The full listing should be written out verbatim, and its images should be dropped.

(Data section begins)

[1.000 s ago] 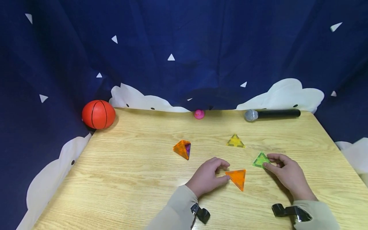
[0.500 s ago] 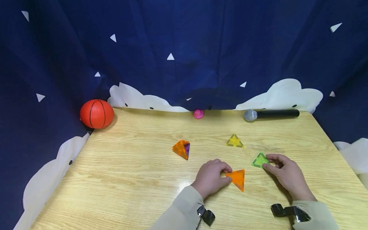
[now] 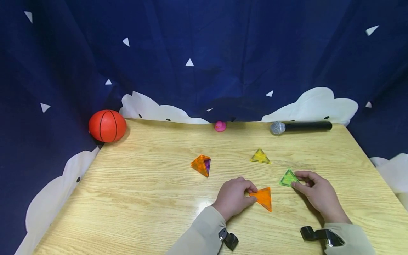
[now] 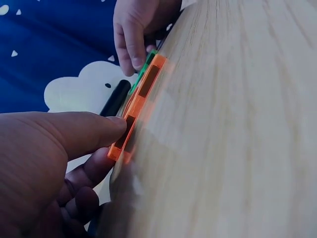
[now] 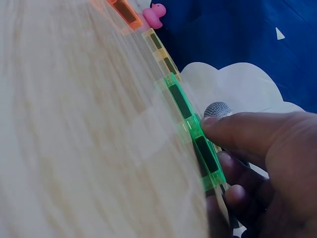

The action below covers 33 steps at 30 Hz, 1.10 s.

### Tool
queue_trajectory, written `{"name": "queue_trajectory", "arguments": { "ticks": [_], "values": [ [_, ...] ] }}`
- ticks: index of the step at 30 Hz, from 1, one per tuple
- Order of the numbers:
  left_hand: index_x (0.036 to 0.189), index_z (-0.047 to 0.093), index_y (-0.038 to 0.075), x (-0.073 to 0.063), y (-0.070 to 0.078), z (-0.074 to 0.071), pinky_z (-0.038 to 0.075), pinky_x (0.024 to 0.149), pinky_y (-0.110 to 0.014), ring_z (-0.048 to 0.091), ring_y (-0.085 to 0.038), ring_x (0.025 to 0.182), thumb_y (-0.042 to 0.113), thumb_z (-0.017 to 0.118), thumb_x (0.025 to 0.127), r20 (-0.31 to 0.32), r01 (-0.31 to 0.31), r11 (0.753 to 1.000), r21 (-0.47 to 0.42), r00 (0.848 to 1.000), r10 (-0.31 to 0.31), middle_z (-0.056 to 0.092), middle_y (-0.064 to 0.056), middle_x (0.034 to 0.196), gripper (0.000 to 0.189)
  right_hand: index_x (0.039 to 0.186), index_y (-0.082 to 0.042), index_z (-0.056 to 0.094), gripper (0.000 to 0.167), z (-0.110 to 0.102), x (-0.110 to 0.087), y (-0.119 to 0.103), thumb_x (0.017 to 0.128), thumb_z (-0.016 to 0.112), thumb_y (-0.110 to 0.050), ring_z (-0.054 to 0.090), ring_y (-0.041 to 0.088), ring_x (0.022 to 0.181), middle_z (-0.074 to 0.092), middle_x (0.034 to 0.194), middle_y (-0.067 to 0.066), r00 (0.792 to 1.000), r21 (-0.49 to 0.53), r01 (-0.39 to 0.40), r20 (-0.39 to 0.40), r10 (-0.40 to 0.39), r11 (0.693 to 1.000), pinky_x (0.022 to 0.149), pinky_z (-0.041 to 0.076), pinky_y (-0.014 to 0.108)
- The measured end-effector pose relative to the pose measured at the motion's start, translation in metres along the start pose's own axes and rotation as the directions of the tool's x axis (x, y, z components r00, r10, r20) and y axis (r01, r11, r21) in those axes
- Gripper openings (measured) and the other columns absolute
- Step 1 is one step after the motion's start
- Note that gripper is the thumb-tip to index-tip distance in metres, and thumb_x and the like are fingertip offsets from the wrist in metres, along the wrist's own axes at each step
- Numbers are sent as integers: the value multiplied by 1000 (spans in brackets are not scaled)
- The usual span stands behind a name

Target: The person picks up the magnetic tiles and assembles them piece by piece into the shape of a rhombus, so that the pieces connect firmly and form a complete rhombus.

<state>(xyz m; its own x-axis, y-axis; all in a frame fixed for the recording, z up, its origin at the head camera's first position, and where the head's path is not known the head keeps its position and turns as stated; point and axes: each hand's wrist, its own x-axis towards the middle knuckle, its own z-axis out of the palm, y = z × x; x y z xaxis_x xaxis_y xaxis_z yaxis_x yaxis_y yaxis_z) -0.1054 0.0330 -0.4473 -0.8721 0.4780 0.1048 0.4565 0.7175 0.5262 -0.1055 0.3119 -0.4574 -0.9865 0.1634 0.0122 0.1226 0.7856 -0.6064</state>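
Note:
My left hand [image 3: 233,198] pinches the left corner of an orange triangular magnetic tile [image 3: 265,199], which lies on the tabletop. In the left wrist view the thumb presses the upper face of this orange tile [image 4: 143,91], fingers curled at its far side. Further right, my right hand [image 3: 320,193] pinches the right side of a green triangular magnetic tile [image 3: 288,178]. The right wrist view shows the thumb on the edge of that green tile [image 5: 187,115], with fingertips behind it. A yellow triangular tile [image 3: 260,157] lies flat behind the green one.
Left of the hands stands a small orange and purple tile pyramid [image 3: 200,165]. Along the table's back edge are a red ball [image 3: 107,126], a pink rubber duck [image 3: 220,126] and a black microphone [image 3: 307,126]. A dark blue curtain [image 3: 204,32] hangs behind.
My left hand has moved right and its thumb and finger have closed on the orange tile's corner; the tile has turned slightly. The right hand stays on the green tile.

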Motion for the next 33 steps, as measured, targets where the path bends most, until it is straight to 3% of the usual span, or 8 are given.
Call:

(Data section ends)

### Task response
[1.000 s ago] 
[0.500 s ago] 
[now] 
[now] 
[now] 

The action below covers 33 steps at 30 Hz, 1.10 s.

### Tool
queue_trajectory, written `{"name": "queue_trajectory", "arguments": { "ticks": [_], "values": [ [_, ...] ] }}`
- ticks: index of the step at 30 Hz, from 1, one per tuple
- Order of the numbers:
  left_hand: index_x (0.036 to 0.189), index_z (-0.047 to 0.093), index_y (-0.038 to 0.075), x (-0.073 to 0.063), y (-0.070 to 0.078), z (-0.074 to 0.071), pinky_z (-0.038 to 0.075), pinky_x (0.024 to 0.149), pinky_y (-0.110 to 0.014), ring_z (-0.048 to 0.091), ring_y (-0.085 to 0.038), ring_x (0.025 to 0.182), thumb_y (-0.042 to 0.113), thumb_z (-0.017 to 0.118), thumb_x (0.025 to 0.127), r20 (-0.31 to 0.32), r01 (-0.31 to 0.31), r11 (0.753 to 1.000), r21 (-0.47 to 0.42), r00 (0.848 to 1.000), r10 (-0.31 to 0.31), middle_z (-0.056 to 0.092), middle_y (-0.064 to 0.056), middle_x (0.034 to 0.196), gripper (0.000 to 0.189)
  right_hand: index_x (0.039 to 0.186), index_y (-0.082 to 0.042), index_z (-0.056 to 0.094), gripper (0.000 to 0.167), z (-0.110 to 0.102), x (-0.110 to 0.087), y (-0.119 to 0.103), thumb_x (0.017 to 0.128), thumb_z (-0.016 to 0.112), thumb_y (-0.110 to 0.050), ring_z (-0.054 to 0.090), ring_y (-0.041 to 0.088), ring_x (0.022 to 0.181), middle_z (-0.074 to 0.092), middle_x (0.034 to 0.194), middle_y (-0.067 to 0.066), r00 (0.792 to 1.000), r21 (-0.49 to 0.53), r01 (-0.39 to 0.40), r20 (-0.39 to 0.40), r10 (-0.40 to 0.39), r11 (0.693 to 1.000), pinky_x (0.022 to 0.149), pinky_z (-0.041 to 0.076), pinky_y (-0.014 to 0.108)
- The measured end-effector pose relative to the pose measured at the motion's start, translation in metres along the start pose's own axes and rotation as the directions of the tool's x axis (x, y, z components r00, r10, r20) and y axis (r01, r11, r21) in those axes
- Gripper openings (measured) and the other columns absolute
- Step 1 is one step after the motion's start
- Note that gripper is the thumb-tip to index-tip distance in metres, and thumb_x and the like are fingertip offsets from the wrist in metres, along the wrist's own axes at each step
- Numbers are sent as integers: the value multiplied by 1000 (spans in brackets are not scaled)
- The usual span stands behind a name

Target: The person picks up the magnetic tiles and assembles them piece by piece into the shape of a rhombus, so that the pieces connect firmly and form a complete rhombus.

<state>(xyz m; its own x-axis, y-axis; all in a frame fixed for the recording, z up, its origin at the head camera's first position, and where the head's path is not known the head keeps its position and turns as stated; point and axes: each hand's wrist, its own x-axis towards the middle knuckle, its own z-axis out of the palm, y = z × x; x y z xaxis_x xaxis_y xaxis_z yaxis_x yaxis_y yaxis_z) -0.1054 0.0330 -0.4473 -0.8721 0.4780 0.1048 0.4565 0.7175 0.5262 -0.1055 0.3119 -0.4574 -0.9865 0.1634 0.0122 0.1226 0.7856 -0.6064</state>
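Note:
My left hand [image 3: 233,198] pinches the left corner of an orange triangular magnetic tile [image 3: 265,199], which lies on the tabletop. In the left wrist view the thumb presses the upper face of this orange tile [image 4: 143,91], fingers curled at its far side. Further right, my right hand [image 3: 320,193] pinches the right side of a green triangular magnetic tile [image 3: 288,178]. The right wrist view shows the thumb on the edge of that green tile [image 5: 187,115], with fingertips behind it. A yellow triangular tile [image 3: 260,157] lies flat behind the green one.
Left of the hands stands a small orange and purple tile pyramid [image 3: 200,165]. Along the table's back edge are a red ball [image 3: 107,126], a pink rubber duck [image 3: 220,126] and a black microphone [image 3: 307,126]. A dark blue curtain [image 3: 204,32] hangs behind.
My left hand has moved right and its thumb and finger have closed on the orange tile's corner; the tile has turned slightly. The right hand stays on the green tile.
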
Motion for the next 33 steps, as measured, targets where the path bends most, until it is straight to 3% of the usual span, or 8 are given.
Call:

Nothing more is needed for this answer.